━━━━━ Information given
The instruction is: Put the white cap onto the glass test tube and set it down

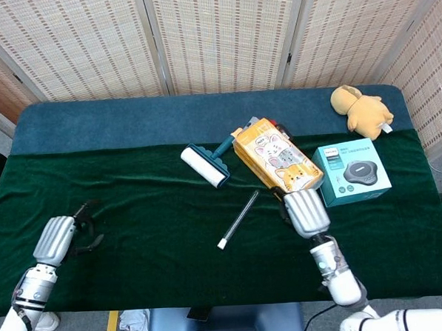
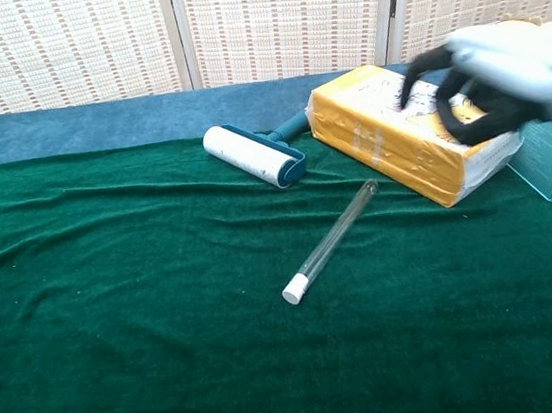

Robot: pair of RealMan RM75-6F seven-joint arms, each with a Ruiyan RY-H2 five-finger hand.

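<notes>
The glass test tube lies flat on the green cloth, slanted, with the white cap fitted on its near end. In the chest view the test tube runs from the capped end up towards the yellow pack. My right hand is off to the tube's right, apart from it and holding nothing; the chest view shows the right hand raised and blurred in front of the pack. My left hand hovers near the table's left edge, fingers apart and empty.
A lint roller and a yellow tissue pack lie just behind the tube. A teal box sits at the right and a yellow plush toy at the back right on the blue cloth.
</notes>
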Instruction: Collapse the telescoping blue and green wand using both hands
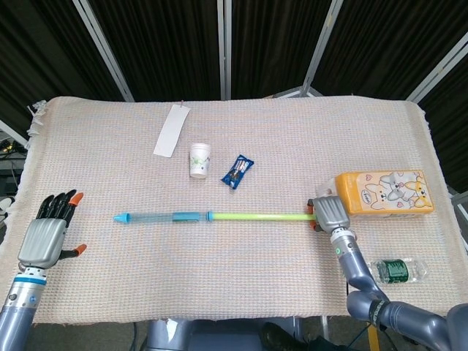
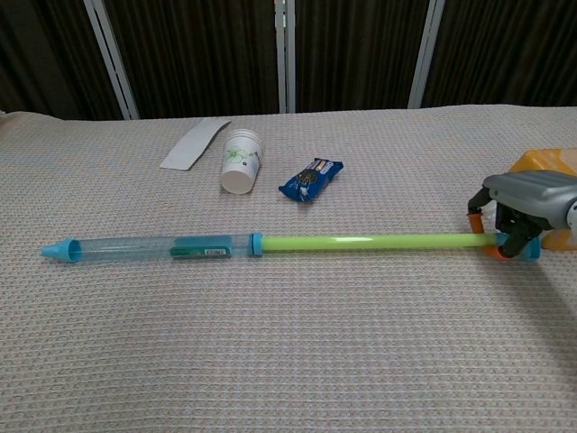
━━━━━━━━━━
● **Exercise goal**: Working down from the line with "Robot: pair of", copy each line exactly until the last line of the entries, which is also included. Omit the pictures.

● **Completed task**:
Robot: pair of RealMan RM75-6F seven-joint arms, each with a Ruiyan RY-H2 five-finger hand.

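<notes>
The glass test tube lies flat on the green cloth, slanted, with the white cap fitted on its near end. In the chest view the test tube runs from the capped end up towards the yellow pack. My right hand is off to the tube's right, apart from it and holding nothing; the chest view shows the right hand raised and blurred in front of the pack. My left hand hovers near the table's left edge, fingers apart and empty.
A lint roller and a yellow tissue pack lie just behind the tube. A teal box sits at the right and a yellow plush toy at the back right on the blue cloth.
</notes>
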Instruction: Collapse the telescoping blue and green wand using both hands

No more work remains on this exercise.